Scant chemicals of life,
And nothing more.
The fire that burned this ridge
Fifteen years ago,
Charred the soil,
Leaving only a few
Stately giants.
Under the snow
The thin veneer of mountain soil
holds the seeds of manzanita,
And the delicate wildflowers
Of eight thousand feet.
These have grown in their season
To cover the ridge,
But lie buried now
Beneath seven feet of snow.
In the light of winter, there are only
These remaining giants,
A few snags, hollow but standing
Like monuments to past life,
Black husks
Rising from pure white,
And these few gentle young ones who have grown
Taller than the seven foot mantle of snow.

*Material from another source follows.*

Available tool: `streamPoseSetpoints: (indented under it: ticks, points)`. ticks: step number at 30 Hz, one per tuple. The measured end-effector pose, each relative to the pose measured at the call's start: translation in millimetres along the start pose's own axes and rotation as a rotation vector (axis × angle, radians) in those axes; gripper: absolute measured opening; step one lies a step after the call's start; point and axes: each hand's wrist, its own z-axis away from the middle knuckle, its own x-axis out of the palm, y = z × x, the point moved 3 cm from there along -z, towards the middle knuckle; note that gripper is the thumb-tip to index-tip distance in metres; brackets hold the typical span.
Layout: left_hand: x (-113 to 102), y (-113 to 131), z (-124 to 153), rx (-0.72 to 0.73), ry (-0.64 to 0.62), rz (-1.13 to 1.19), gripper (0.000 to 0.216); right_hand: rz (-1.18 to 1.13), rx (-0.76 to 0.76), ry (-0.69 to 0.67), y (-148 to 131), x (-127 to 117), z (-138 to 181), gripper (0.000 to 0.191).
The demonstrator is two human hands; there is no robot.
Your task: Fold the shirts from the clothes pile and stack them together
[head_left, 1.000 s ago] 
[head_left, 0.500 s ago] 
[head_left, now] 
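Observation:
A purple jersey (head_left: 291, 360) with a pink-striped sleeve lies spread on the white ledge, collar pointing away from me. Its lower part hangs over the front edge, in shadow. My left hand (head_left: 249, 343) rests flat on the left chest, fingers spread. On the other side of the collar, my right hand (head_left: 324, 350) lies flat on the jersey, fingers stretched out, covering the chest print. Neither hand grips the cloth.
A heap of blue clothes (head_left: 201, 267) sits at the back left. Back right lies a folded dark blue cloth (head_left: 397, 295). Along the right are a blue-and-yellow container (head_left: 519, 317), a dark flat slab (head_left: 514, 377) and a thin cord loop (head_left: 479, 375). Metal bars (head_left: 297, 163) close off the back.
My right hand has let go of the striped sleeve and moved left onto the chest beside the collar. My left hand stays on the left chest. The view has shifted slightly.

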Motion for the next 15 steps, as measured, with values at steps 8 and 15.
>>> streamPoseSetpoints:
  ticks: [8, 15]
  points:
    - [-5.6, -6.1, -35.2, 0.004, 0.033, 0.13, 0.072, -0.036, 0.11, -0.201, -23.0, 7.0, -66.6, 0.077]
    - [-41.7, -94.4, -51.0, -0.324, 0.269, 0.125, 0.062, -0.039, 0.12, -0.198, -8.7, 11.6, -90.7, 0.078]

All other life struggles below
In the faint filtered blue light
Of the snow depths.
The limbs of the giants are twisted
Writhing brooms,
But still they live,
And still they spread their seeds.
Not in your lifetime,
But soon these giants
And the old snags
Will litter a forest floor.
This light filled winter ridge
Will be shaded by this small fir
And its siblings,
Grown tall and strong,
In a forest restored.
You come here for the light,
Taking full advantage
Of a transition
Longer than your life span,
Enjoying the scant company
Of the few other beings
On this ridge,
Who can hold their heads
Above winter.
The sun shines on this ridge
Throughout the day.
Deep powder
Changes quickly here,
In this place of transition.
Every form is changing,
Growing into something else.
And so powder snow quickly
Grows to corn.
It is the corn snow
You wanted,
Came here to ski.
Came here to glide across the ridge,
And down its open slopes
In the full bright sun.
This ridge is a silent place.
The life that shares
The winter light with you,
Seldom speaks to human ears,
And only in the wind.
It is a silent day.
No bird calls out
From the few remaining trees.
You rise from your pack,
Still wiping the klister from your hand.
You are the only life form moving.
All else is perfect silence.
Yet deep in the heart of silence
The spirit of life sings
Its song of growth and change.
You can feel
Deeply within you
Deeper than the soft beating
Of your own heart,
The slow cadence
Of life.
Your skis float
On the granular surface
In broad sweeping turns,
Down through
The vacant snags and stumps
Of the dead forest.
The shadows of the dead trees
Still holding
Onto the chill of night
rattle beneath your skis
The song of brittle ice,
But in the glorious sun,
The snow spreads beneath
The metal edges of your skis
Like frosting
On a wedding cake,
Beneath a heated knife.
These trees
You think are
Like a wedding party.
The bride and groom on this cake.
Are dead unfortunately,
Along with the other members
Of their wedding party.
They died in a fire fifteen years ago.
It is because of their death
That you came here.
You came here
To spread icing on their cake.
To partake of a wedding feast of ice,
Left by the wedding party
Only for strangers.
It is an absurd illusion.
It offers nothing
To improve your concentration,
On the sweeping turns,
Down the steep slope,
Littered with dead forest snags.
Yet it amuses you to visualize
The melting snow
Under the heat
Of your gliding skis.
You stop mid slope
To look back up the ridge.
Your path is marked
By the sine wave
Of your turns,
Each one linked
To the turn before it.
A wedding marks the beginning of one thing,
And the end of two others.
Lives pass that others may live.
Life in the forest is this way.
Life is this way.
As you follow with your eyes
The carved turns
Back up the slope to the ridge top,
You can from your position
On the slope, see
Near the summit of the ridge
Where the sky and the snow meet,
Two silhouetted snags standing
With limbs linked in an embrace
That owes existence only to perspective.
You turn to the task at hand.
You are the only living guest.
You must dance at this wedding.
Stepping forward, you drop down
On one leg to carve a turn,
And then linked with it, another.
Beyond the Place Of Silence,
Fire swept,
The white reflection of the Clark Range
And beyond it,
The peaks of the Ritter Range.
Off to the north east,
The summit of Mt. Conness,
The gray granite of its shovel face
Stands above the mantel of winter.
All else is white.
Down the ridge in sweeping linked turns
Through the white granules of sun tempered
Snow, the crystalline blue sky above you,
Between the stiff fire blackened trunks of a forest
That perished in heat and light,
In a fire stored in cellulose.
The potential energy of all living beings,
In their hearts, the substance of their destruction.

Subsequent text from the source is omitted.